How to complete this task: Copy out the full listing exactly, omitting any picture it contains.

Dataset section:
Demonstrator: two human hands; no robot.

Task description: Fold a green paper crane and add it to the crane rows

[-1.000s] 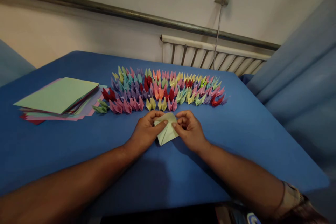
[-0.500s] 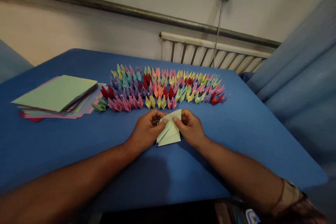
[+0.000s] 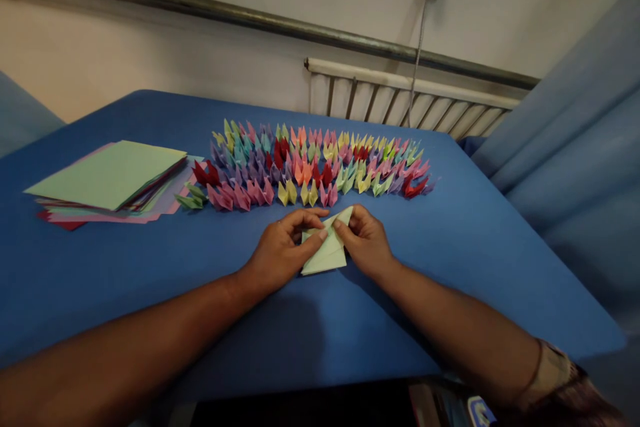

Task output:
Demonstrator: two human hands; no robot.

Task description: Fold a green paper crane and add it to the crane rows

[-1.000s] 
[-0.500s] 
[+0.000s] 

What the exercise asked for is now complete.